228 The Impact of Declining Sea Ice on Arctic Precipitation and Snowfall in Autumn

Monday, 23 January 2017
Alexander Carne, University of Nebraska, Lincoln, NE; and M. R. Anderson

Anthropogenic global warming is leading to dramatic changes in Earth’s climate system.  These changes are amplified in the Earth’s cryosphere, where the loss of glaciers and sea ice add a positive feedback on climate change.  One notable impact of global warming has been a loss of summer sea ice across the Arctic Ocean basin.  September 2012 witnessed a record low Arctic sea ice minimum, and future projections lead to a near total loss of summer Arctic sea ice as early as the 2030’s.  The increase in open water across the Arctic Ocean is leading to higher moisture and heat fluxes into the atmosphere above, altering the boundary layer profile over the region of sea ice decline.  This study questions the impact of sea ice decline on Arctic precipitation and snowfall over the September-December time period.  Autumn is the timeframe of interest as the Arctic environment currently remains cold enough to support autumn snowfall, even with the impacts of climate change.

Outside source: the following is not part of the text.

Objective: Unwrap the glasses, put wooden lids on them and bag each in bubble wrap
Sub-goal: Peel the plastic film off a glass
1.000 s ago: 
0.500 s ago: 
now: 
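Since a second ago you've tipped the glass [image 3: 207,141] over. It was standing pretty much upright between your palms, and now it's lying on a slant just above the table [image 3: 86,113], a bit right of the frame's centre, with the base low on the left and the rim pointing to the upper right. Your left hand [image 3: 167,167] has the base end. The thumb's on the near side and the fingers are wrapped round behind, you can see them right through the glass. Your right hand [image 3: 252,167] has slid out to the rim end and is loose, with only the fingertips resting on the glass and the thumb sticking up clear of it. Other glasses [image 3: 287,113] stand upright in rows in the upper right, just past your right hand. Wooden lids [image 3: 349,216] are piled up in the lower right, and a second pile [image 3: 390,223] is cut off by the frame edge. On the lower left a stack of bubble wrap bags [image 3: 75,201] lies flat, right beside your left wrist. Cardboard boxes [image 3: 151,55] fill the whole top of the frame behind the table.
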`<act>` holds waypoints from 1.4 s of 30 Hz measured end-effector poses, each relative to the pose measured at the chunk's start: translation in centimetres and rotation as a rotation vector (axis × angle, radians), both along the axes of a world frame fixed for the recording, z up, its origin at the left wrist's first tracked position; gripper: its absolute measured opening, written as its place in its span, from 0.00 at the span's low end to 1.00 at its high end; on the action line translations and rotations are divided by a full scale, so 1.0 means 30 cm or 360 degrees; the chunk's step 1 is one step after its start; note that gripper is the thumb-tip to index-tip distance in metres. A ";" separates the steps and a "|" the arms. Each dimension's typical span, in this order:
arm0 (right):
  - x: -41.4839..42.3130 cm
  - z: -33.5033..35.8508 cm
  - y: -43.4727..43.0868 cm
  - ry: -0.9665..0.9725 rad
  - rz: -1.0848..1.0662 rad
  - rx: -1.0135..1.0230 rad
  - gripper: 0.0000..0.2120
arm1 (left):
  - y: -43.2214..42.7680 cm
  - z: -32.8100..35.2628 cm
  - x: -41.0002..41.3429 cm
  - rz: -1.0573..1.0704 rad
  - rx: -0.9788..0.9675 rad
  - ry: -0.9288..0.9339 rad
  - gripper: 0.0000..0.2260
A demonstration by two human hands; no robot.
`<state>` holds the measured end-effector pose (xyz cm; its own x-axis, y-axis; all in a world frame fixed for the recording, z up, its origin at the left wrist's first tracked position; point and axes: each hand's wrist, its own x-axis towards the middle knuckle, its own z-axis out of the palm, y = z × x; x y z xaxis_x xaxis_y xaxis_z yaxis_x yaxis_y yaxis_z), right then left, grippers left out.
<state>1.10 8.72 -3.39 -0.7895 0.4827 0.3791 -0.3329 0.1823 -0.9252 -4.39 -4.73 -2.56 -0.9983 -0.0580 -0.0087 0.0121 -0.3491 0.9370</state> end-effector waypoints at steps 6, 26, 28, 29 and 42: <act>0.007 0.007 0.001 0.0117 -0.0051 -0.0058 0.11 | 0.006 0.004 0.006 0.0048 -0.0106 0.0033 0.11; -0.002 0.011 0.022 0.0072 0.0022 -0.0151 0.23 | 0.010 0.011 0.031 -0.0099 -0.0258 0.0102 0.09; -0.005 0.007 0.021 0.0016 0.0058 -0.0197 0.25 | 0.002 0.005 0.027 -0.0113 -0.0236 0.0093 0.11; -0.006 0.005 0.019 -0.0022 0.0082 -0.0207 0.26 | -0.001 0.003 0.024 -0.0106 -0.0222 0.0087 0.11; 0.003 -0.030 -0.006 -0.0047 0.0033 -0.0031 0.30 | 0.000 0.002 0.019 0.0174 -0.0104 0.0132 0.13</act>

With a greater availability of moisture in the Arctic atmosphere, it is hypothesized that autumn precipitation and thus snowfall will increase across high latitude continents, especially in locations along the Arctic coast.     

A reanalysis study was conducted using the WRF model, producing data from September 1st through December 31stfor the years 1982, 1985, 2007, and 2012.  A 36km-12km nested domain was used to run the Era-Interim reanalysis data across the arctic region.  Results provide monthly precipitation and snowfall totals for each year.  Additionally, case studies are conducted where similar synoptic weather patterns are run over differing sea ice conditions, determining the impact of sea ice decline on precipitation and snowfall within individual cyclones. 

The results of this study will go a long way toward understanding the feedback effects of a reduced Arctic sea ice extent.  Snow cover in the Arctic has a significant impact on temperatures, and any change in snowpack onset or depth can alter the regional transition into the cold season.  Additionally, changes in precipitation will impact the hydrologic cycle of the typically dry arctic region.  Local impacts will have the potential to feedback on large scale synoptic weather patterns, leading to remote impacts as well.  There is still much to learn about the effects of declining Arctic summer sea ice, and continued research will advance the understanding of the impact of climate change on the fragile Arctic environment.